# [WORK REQUEST]
All of the data is to be set down again without any alteration.

# [SUPPLIED DATA]
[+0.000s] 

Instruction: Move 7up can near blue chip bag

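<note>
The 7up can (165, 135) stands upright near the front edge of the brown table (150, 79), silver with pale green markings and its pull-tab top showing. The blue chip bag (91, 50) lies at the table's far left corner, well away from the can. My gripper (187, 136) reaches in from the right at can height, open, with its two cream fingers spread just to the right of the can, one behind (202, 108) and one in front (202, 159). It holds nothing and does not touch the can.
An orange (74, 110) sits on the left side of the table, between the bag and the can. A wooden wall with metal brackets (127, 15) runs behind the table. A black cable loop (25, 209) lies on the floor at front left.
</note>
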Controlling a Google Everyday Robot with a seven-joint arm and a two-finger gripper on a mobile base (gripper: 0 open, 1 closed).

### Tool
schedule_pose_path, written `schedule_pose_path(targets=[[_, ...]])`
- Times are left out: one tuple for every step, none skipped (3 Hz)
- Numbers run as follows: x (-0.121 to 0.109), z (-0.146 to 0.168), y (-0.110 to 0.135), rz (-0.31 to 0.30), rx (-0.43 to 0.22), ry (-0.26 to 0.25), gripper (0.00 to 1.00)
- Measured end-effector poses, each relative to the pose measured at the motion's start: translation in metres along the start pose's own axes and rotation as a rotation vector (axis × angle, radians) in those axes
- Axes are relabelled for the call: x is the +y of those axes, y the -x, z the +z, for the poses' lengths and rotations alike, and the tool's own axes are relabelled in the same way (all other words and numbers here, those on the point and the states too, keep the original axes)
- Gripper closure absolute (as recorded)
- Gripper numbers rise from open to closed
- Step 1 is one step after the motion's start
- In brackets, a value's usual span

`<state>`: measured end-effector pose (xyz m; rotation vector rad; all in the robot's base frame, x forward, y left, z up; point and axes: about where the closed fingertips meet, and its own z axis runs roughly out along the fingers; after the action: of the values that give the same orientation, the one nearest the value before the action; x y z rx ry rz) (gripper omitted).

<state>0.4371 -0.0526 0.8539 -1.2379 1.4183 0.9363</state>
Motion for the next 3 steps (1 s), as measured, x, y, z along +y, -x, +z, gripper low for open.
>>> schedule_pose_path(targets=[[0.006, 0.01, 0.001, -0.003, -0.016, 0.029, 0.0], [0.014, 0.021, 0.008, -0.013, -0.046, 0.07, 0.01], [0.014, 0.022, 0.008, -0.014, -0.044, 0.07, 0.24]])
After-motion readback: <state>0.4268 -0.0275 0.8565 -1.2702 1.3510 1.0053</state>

# [TASK RESULT]
[+0.000s] 

Instruction: Move 7up can near blue chip bag

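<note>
The 7up can (165, 135) stands upright near the front edge of the brown table (150, 79), silver with pale green markings and its pull-tab top showing. The blue chip bag (91, 50) lies at the table's far left corner, well away from the can. My gripper (187, 136) reaches in from the right at can height, open, with its two cream fingers spread just to the right of the can, one behind (202, 108) and one in front (202, 159). It holds nothing and does not touch the can.
An orange (74, 110) sits on the left side of the table, between the bag and the can. A wooden wall with metal brackets (127, 15) runs behind the table. A black cable loop (25, 209) lies on the floor at front left.
</note>
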Controlling a Google Everyday Robot with a seven-joint arm and a two-finger gripper on a mobile base (gripper: 0 open, 1 closed).

### Tool
schedule_pose_path, written `schedule_pose_path(targets=[[_, ...]])`
- Times are left out: one tuple for every step, none skipped (3 Hz)
- Numbers run as follows: x (-0.121 to 0.109), z (-0.146 to 0.168), y (-0.110 to 0.135), rz (-0.31 to 0.30), rx (-0.43 to 0.22), ry (-0.26 to 0.25), gripper (0.00 to 1.00)
- Measured end-effector poses, each relative to the pose measured at the motion's start: translation in metres along the start pose's own axes and rotation as a rotation vector (axis × angle, radians) in those axes
- Axes are relabelled for the call: x is the +y of those axes, y the -x, z the +z, for the poses' lengths and rotations alike, and the tool's own axes are relabelled in the same way (all other words and numbers here, those on the point and the states too, keep the original axes)
- Gripper closure absolute (as recorded)
- Gripper numbers rise from open to closed
- Step 1 is one step after the motion's start
- In brackets, a value's usual span

`<state>`: measured end-effector pose (xyz m; rotation vector rad; all in the robot's base frame, x forward, y left, z up; point and axes: about where the closed fingertips meet, and its own z axis runs roughly out along the fingers; after the action: of the values that give the same orientation, the one nearest the value before the action; x y z rx ry rz) (gripper omitted).

<state>0.4371 -0.0526 0.8539 -1.2379 1.4183 0.9363</state>
Motion for the next 3 steps (1 s), as measured, x, y, z along +y, -x, +z, gripper low for open.
>>> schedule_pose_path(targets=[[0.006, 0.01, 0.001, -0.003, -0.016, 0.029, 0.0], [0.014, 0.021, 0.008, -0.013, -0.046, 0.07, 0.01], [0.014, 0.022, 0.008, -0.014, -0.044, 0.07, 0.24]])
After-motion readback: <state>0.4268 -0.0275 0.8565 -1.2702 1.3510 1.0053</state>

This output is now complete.